» WHAT TO PRODUCE
For each line of the data below, copy it if it holds the word "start".

» SUPPLIED DATA
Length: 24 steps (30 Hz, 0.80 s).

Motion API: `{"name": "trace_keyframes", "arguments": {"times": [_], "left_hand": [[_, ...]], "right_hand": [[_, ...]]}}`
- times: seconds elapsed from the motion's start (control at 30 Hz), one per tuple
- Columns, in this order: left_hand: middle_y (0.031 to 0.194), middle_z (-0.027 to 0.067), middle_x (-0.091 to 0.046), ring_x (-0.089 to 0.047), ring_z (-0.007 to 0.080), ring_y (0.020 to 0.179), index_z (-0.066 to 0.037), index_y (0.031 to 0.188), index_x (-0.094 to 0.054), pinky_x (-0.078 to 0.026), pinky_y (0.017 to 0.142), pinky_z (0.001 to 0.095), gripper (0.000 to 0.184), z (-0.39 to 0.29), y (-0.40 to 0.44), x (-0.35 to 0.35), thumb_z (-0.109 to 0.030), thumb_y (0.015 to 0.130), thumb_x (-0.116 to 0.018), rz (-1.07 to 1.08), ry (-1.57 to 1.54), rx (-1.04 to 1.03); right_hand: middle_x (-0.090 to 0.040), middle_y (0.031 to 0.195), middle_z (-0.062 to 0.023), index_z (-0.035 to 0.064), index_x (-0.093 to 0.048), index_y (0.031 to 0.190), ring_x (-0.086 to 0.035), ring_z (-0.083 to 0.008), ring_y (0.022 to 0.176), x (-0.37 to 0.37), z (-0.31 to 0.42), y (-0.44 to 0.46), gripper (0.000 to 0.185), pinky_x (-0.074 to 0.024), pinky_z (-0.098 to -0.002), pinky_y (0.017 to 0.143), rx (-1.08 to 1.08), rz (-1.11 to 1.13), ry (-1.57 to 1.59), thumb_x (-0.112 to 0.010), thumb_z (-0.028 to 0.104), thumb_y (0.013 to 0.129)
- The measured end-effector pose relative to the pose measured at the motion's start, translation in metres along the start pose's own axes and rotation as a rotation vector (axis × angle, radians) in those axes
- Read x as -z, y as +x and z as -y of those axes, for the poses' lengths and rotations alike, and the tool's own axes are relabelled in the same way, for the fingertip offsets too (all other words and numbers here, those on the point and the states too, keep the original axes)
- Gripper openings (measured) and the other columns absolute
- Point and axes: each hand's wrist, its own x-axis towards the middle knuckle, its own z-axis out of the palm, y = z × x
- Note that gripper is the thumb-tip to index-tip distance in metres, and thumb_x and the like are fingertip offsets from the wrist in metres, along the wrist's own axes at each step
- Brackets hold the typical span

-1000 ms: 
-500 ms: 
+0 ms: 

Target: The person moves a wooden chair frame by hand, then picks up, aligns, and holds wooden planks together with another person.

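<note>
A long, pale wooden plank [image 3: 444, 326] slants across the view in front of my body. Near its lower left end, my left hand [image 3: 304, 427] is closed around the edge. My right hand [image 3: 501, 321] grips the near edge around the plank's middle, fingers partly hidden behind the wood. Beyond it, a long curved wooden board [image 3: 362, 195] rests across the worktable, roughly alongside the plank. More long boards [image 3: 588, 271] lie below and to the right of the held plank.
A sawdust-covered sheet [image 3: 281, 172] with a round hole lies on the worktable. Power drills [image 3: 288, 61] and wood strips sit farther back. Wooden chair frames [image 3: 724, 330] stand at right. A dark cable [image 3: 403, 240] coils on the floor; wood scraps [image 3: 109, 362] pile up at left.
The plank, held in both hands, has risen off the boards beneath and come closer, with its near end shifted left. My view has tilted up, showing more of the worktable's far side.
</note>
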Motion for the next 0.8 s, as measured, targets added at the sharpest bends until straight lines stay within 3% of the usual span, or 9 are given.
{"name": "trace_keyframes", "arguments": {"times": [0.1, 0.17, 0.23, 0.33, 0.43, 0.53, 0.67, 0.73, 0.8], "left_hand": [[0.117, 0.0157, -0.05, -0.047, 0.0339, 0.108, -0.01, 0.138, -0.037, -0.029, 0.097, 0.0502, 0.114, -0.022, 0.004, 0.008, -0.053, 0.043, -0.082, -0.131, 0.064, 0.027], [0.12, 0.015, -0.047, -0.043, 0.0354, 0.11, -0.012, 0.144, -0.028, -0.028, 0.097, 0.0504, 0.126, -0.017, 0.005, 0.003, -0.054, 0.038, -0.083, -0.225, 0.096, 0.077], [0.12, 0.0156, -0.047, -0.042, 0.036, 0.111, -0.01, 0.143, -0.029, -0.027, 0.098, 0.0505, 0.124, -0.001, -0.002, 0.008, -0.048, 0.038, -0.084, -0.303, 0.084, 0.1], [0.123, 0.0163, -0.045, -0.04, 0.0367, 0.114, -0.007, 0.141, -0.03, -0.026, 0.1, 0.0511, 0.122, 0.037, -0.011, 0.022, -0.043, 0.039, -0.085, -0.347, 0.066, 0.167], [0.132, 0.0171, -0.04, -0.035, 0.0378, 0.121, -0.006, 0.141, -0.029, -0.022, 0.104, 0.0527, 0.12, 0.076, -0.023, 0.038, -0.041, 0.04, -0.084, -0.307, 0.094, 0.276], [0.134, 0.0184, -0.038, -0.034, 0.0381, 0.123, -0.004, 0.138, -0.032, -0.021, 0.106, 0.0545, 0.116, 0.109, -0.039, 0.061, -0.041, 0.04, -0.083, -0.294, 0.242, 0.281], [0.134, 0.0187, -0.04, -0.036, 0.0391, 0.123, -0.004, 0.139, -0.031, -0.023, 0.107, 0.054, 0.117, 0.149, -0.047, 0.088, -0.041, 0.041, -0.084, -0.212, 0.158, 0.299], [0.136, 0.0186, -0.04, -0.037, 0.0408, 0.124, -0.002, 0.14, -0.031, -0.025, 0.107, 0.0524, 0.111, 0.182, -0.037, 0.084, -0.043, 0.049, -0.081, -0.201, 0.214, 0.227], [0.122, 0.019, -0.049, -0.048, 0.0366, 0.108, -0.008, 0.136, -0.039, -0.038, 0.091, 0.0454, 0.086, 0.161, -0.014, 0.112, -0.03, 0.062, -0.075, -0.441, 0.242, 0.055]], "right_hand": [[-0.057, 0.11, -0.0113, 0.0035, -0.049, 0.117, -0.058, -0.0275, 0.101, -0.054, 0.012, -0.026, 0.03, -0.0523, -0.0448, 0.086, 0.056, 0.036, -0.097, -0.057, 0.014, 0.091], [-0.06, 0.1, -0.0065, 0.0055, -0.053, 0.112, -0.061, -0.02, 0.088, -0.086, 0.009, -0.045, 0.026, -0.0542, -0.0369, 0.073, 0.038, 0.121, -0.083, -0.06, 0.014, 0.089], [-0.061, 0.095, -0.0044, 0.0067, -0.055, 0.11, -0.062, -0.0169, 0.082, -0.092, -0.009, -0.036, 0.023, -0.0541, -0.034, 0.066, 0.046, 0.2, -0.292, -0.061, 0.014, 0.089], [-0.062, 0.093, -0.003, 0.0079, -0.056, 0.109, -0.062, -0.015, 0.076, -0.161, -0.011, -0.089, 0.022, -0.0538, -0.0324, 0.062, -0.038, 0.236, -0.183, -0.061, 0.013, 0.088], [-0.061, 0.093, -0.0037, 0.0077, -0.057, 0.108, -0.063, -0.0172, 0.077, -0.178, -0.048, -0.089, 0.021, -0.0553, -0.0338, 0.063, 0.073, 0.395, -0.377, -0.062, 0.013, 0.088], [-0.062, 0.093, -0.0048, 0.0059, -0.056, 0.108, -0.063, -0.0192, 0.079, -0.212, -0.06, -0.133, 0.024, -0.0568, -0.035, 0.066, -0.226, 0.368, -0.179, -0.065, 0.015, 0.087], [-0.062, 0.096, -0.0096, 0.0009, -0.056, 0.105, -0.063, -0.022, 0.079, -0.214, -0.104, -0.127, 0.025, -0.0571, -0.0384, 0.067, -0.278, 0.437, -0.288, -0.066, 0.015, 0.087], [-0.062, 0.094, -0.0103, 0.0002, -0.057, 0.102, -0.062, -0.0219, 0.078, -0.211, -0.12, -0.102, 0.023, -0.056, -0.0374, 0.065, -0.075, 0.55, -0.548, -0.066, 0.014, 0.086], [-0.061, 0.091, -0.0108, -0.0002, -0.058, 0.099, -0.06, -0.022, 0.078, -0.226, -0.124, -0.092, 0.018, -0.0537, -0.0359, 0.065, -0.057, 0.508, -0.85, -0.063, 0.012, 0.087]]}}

» TASK RESPONSE
- times: seconds elapsed from the motion's start (control at 30 Hz), one per tuple
- The measured end-effector pose relative to the pose measured at the motion's start, translation in metres along the start pose's own axes and rotation as a rotation vector (axis × angle, radians) in those axes

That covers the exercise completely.